76回目のヒロシマ・ナガサキ平和祈念の日を迎えるにあたっての会長談話
2021年08月06日
東京弁護士会 会長 矢吹 公敏
76回目のヒロシマ・ナガサキ平和祈念の日を迎えるにあたって、当会は、ここに改めて犠牲者を悼み、核兵器廃絶に向けた取組を続けていくことを誓います。
戦争は、人命だけでなくあらゆる価値を破壊するものであり、その被害は物理的なものに限らず、人の心身に深い傷跡を残します。とりわけ核兵器は、その甚大で非人道的な破壊力を有する点において、平和の対極にあるものと言うべきです。
1945年8月6日に広島に、8月9日に長崎に原爆を投下された我が国は、戦争における唯一の被爆国として憲法に平和の尊さをうたい、核兵器廃絶を目指してきました。
2017年7月に国連で採択された核兵器禁止条約は、核兵器の開発、実験、製造、備蓄、移譲、使用、威嚇としての使用の全てを禁じており、単なる宣言にとどまらず、締約国がその義務を負うものである点で、徹底して核兵器の廃絶を目指すものです。そして、2020年10月に50か国目のホンジュラス共和国の批准により条約発効要件を充たし、その後90日が経過した本年1月、ついにこの条約が発効しました。
しかしながらこの条約に、我が国は未だ署名していません。この背景にある核の傘・核抑止力論が、果たして核兵器の削減や戦争抑止に続く道であるのか、核兵器という圧倒的な力による支配体制を肯定するものでしかないのか、我々は常に考えなければならないでしょう。

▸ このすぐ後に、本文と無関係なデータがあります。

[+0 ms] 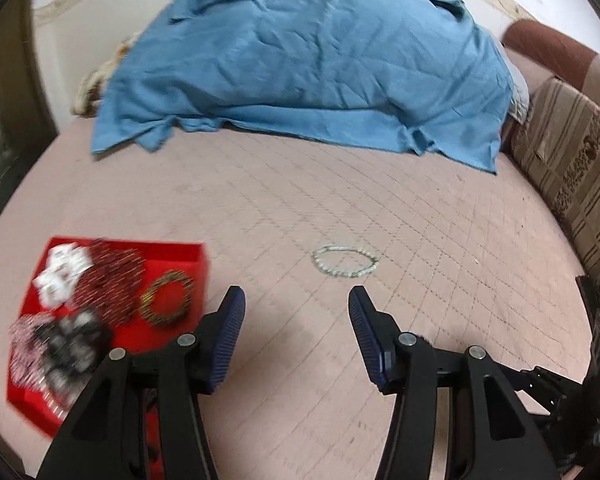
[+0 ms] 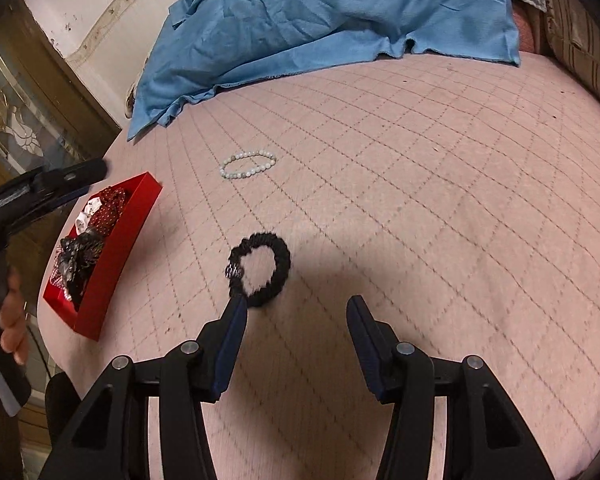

当会は、憲法前文の平和的生存権、憲法9条の戦争放棄、戦力不保持の理念に基づいて、平和を愛し核兵器廃絶を目指す世界の市民と連帯するとともに、核兵器禁止条約への署名に向けた真摯な検討を行い、我が国が戦争における唯一の被爆国として、核廃絶へのリーダーシップを発揮することを望むものです。